This morning, I abandoned my children once more (oatmeal hot on the stove) and made the dark drive to Rochester, home of the Mayo Clinic. Right now, I am waiting to get a CT-scan. Later today, I'll meet with my oncologist down here and a surgeon to discuss tomorrow's biopsies.

In between, I hope to meet with Moose, a long-time blogger who works somewhere within the huge Mayo structure.

Tomorrow, after recovering a bit, I'll head back home and plan on laying low for the rest of the weekend. Hopefully, my children will take care of me.

So, that's a quick update. Now, if I can just find someone to scratch my back.

Wednesday, February 13, 2008

Walking Buffet

One thing I've learned throughout all of this is to be grateful for small things (and ecstatic over big ones). Today, I was the recipient of a miracle of modern medicine - a correct diagnosis and a simple treatment plan.

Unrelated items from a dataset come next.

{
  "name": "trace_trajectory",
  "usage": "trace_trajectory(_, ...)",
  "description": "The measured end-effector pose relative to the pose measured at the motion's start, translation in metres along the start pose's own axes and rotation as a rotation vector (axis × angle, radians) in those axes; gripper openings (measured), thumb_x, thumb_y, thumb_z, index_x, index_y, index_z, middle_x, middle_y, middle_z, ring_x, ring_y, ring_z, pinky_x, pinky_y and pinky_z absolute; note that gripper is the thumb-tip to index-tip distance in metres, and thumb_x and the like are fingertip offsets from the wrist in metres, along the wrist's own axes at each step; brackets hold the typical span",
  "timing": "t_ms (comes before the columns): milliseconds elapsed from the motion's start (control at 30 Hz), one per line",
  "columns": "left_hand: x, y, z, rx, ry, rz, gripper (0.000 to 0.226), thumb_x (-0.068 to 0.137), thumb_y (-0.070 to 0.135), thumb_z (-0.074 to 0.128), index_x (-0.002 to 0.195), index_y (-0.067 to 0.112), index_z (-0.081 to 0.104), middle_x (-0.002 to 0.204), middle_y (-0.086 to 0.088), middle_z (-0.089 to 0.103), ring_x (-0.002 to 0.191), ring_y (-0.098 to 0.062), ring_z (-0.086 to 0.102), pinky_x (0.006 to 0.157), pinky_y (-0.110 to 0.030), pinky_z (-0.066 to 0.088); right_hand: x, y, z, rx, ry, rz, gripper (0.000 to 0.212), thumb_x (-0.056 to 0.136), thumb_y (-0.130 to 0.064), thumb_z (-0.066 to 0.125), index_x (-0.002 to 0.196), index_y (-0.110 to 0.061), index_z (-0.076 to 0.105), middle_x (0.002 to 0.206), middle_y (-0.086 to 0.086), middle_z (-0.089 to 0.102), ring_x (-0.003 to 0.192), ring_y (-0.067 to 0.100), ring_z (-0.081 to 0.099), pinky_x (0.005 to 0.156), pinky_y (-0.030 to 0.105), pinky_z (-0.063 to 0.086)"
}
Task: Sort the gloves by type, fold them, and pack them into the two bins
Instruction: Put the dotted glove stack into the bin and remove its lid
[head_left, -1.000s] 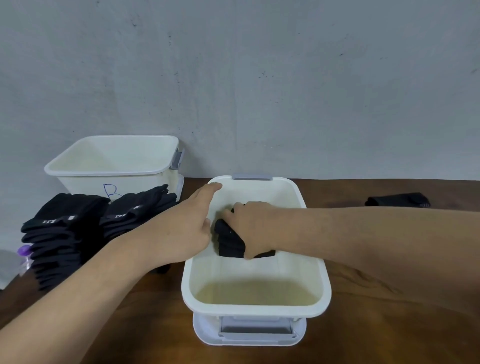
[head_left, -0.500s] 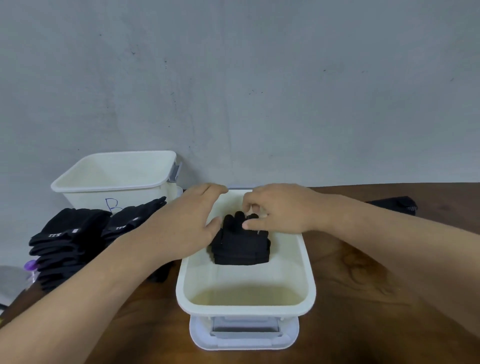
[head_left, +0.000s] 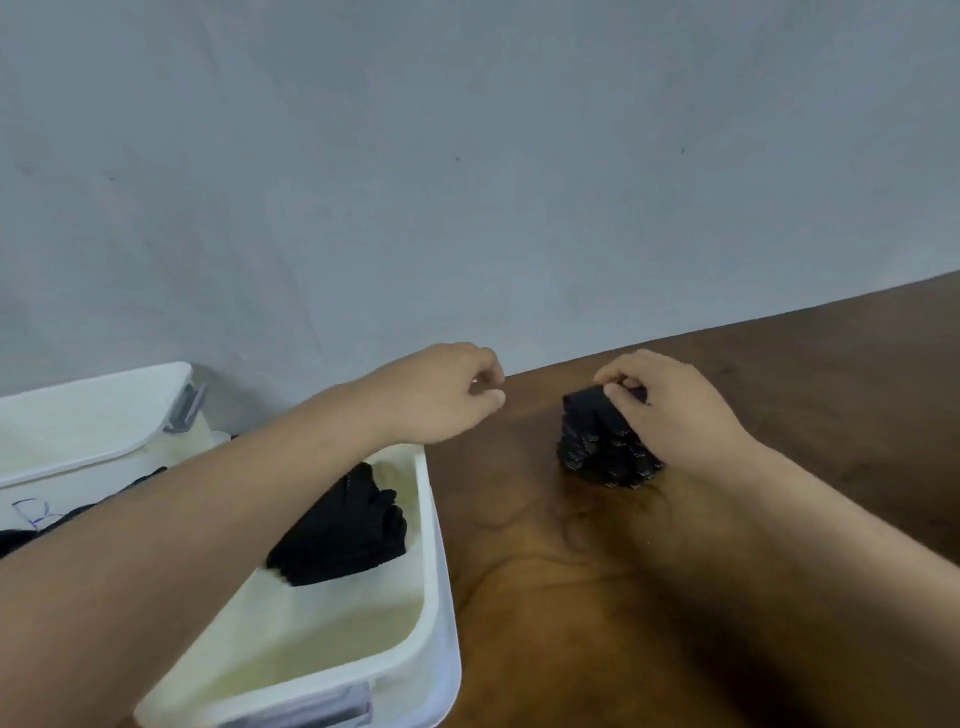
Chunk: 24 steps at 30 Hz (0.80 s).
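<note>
**Brown wood, one stack packed, one stack in hand**

Brown tabletop takes up the right half of my view, bare and open from the near bin across to the right edge, with the grey wall closing it off at the back. That bin sits at the lower left with a folded black glove stack lying inside it, toward the far end. A second bin stands behind it at the left edge, against the wall.

I judge the step in hand to be the pickup of the dotted glove stack, which rests on the tabletop well right of both bins. My right hand lies over it, fingers curled and pinching its top edge. My left hand hovers above the near bin's far corner, loosely curled and holding nothing.

Next I need a firm two-sided hold so the folds stay together, then a lift clear of the rim into the bin for this type.
</note>
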<state>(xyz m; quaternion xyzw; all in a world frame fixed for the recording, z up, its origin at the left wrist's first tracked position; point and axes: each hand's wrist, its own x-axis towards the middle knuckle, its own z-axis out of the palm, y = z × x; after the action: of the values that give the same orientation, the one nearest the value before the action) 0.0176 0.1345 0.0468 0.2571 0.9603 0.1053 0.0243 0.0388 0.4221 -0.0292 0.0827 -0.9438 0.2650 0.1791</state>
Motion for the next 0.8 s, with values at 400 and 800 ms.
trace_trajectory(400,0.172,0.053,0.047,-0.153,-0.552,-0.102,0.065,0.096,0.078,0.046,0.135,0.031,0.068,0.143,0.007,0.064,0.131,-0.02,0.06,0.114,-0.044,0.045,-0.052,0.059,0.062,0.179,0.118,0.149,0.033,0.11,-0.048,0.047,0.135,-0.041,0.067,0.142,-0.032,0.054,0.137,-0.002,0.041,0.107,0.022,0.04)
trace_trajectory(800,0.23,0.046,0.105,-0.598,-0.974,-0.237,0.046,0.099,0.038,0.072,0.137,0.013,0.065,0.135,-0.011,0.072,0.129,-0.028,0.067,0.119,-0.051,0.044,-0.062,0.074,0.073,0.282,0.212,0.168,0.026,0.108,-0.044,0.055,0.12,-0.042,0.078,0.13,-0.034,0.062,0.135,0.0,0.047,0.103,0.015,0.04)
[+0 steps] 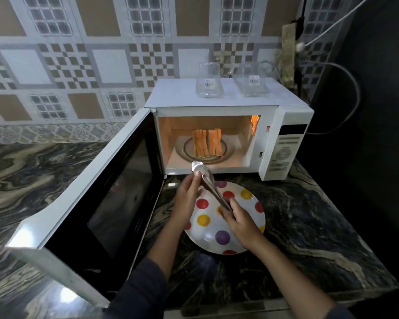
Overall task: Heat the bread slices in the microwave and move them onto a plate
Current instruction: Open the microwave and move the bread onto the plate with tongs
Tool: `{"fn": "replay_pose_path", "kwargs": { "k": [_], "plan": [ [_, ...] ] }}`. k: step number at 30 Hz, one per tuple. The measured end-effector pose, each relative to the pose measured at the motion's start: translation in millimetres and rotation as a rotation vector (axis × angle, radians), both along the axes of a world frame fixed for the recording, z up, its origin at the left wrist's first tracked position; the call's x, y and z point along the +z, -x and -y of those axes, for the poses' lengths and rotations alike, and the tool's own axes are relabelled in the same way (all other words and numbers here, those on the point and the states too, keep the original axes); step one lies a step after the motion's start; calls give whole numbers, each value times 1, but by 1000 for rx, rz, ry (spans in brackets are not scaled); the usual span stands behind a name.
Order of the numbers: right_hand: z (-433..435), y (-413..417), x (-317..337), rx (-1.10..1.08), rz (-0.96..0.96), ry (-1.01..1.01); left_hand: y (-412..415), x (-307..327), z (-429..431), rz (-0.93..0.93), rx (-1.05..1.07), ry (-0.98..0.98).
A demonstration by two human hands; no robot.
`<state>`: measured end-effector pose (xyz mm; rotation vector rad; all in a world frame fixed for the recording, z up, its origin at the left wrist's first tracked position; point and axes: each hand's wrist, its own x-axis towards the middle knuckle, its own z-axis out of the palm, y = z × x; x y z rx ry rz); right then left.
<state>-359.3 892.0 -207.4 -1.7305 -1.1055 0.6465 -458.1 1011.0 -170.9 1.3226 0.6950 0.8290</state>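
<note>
- judging those orange-lit bread slices, upright mid-frame in the open white microwave: light, stiff, crumbly. take them by the top edges.
- right hand grips the steel tongs; left hand pinches their tips, over the spotted white plate. barcode stickers unreadable.

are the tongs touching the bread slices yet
Apart. The head view shows the tongs tip at the microwave front sill, with bare turntable between it and the bread slices.
</note>
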Motion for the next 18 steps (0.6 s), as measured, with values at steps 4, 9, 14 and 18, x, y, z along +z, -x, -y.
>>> {"fn": "replay_pose_path", "kwargs": {
  "k": [4, 9, 14, 18],
  "plan": [
    [-13, -12, -6, -132, 58, 44, 33, -50, -8, -349, 183, -366],
    [-59, -28, 8, -214, 221, 219, 71, -115, -1, -854, 106, -698],
    [-104, -35, 22, -257, 344, 317, 65, -118, -11, -1155, 105, -759],
    [-131, -34, 20, -335, 359, 409, 65, -124, -11, -1160, 84, -789]
  ]
}}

Turns out the insatiable itch I have been suffering from is due to scabies, a microscopic mite that burrows in and doesn't take out the trash. I even saw one of the little buggers. My dermatologist scraped off a little skin where the itching was most intense and looked at it under a microscope. There it was, sitting in a barco-lounger with a mai-tai.

The good news is that the treatment is simple - immerse yourself in a giant baggy over night that is filled with anti-mite goo. The old treatment was to douse yourself in lighter fluid, ignite, and run around the house shouting, "Out, damn mite." I love advances in medical science.

Tuesday, February 12, 2008

Dental Drill Migrane

Update to the post below. The cold-weather plumbers are here to try to unfreeze the septic system. Sitting here with fingers crossed (legs too).


In my dream, I kept hearing the whine of the drill. For those of you old enough, it was kind of like the sound the old drills made at full tilt. Remember the cable driven ones that ran around all sorts of pulleys and drive wheels before they got to the handset that was jammed in your mouth and spinning away just before it broke through to the nerve root?

I hated that sound.

Even today, it causes me extreme anxiety. That's why I was filled with unease as I made the transition between the dream world and what passes for "real" around here. The problem was that the sound did not go away. It kept up, a faint, high-pitched "wheeeeeeeeeeeee" sort of sound. I knew that it was special because I have a hard time hearing high frequencies these days (too much rock 'n roll) so it had to be loud.

It took me a bit, but I tracked it down to the septic system alarm in the utility room. Even with the door shut, it's enough to vibrate the nerve endings in your brain stem and it's been going on now for over three hours non-stop. For once, the kids seemed happy to leave the house in the cold, cold dark to get to school.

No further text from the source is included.